Sendo assim, por todo o exposto nas linhas anteriores, conclui-se que o terceiro de boa-fé, como parte compradora em compromisso de compra e venda em que exista ônus sobre a pessoa do vendedor, está numa condição superior a qualquer credor deste último.

Isso porque tal terceiro comprador não pode arcar, por meio de seu novo patrimônio adquirido legalmente, com débitos não gerados por si. Deveras, tal terceiro não deve possuir o dever jurídico em uma relação da qual não recebeu qualquer beneficio.

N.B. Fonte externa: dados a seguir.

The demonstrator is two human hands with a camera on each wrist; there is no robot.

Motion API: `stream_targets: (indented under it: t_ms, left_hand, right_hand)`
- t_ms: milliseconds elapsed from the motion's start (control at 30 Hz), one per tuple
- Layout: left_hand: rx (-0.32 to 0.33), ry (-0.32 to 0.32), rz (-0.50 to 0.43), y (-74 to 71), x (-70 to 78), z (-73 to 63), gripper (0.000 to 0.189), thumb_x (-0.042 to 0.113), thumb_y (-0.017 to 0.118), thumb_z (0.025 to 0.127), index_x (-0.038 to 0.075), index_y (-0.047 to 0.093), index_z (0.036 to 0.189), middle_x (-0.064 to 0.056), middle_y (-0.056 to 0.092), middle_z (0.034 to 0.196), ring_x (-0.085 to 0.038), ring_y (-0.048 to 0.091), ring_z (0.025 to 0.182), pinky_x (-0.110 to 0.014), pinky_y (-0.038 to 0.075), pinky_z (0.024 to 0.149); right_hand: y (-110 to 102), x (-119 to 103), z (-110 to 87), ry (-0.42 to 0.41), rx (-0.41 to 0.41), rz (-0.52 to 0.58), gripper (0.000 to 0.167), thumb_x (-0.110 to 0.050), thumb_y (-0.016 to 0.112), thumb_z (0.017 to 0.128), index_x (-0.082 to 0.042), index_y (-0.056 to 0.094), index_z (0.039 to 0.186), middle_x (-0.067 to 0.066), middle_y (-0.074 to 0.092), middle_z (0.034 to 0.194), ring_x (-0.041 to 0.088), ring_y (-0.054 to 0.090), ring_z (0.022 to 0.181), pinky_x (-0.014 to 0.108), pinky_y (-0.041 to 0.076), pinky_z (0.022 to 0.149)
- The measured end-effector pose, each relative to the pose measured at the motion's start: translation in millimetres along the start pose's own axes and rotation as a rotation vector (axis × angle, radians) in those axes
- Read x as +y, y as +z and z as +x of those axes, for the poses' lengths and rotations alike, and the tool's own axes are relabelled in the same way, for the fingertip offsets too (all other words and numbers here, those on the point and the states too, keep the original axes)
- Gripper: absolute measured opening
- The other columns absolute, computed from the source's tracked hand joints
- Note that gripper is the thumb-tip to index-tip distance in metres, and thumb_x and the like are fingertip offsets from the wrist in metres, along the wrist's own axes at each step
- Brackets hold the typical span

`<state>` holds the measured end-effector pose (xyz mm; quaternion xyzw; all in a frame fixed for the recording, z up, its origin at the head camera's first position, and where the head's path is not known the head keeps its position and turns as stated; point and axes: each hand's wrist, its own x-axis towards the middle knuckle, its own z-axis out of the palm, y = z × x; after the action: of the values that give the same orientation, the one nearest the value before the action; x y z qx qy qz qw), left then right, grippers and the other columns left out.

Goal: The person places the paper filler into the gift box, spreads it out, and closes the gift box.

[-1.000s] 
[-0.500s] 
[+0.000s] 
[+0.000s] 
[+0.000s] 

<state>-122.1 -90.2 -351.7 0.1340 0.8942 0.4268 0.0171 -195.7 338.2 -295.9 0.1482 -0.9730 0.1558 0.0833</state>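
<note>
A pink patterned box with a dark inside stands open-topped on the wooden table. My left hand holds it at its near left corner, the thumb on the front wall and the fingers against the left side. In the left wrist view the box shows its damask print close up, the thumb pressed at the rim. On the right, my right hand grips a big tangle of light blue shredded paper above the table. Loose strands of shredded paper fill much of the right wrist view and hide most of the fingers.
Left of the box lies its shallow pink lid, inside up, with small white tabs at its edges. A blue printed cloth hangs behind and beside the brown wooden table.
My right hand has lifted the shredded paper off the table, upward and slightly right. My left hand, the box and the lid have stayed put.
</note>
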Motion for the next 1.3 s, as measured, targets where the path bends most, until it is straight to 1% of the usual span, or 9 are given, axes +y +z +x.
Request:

No entanto, importante esclarecer que para ser considerado de fato um terceiro de boa-fé, deve o comprador verificar, antes de firmar um compromisso de compra e venda, se a pessoa do(s) vendedor(es) não possui nenhum ônus sobre si naquele momento de realização do negócio jurídico; e, caso existam, se o(s) referido(s) detém patrimônio suficiente para responder aos seus débitos (solvência)

Porém, sem qualquer hipocrisia, é preciso lembrar, também, que mesmo que tal terceiro adquirente saiba do(s) ônus que recaiam sobre a pessoa do(s) vendedor(es), é muito difícil a prova de sua dita má-fé pelo credor (que o era antes da compra e venda) deste(s); prova essa que poderia acarretar na anulação do negócio jurídico.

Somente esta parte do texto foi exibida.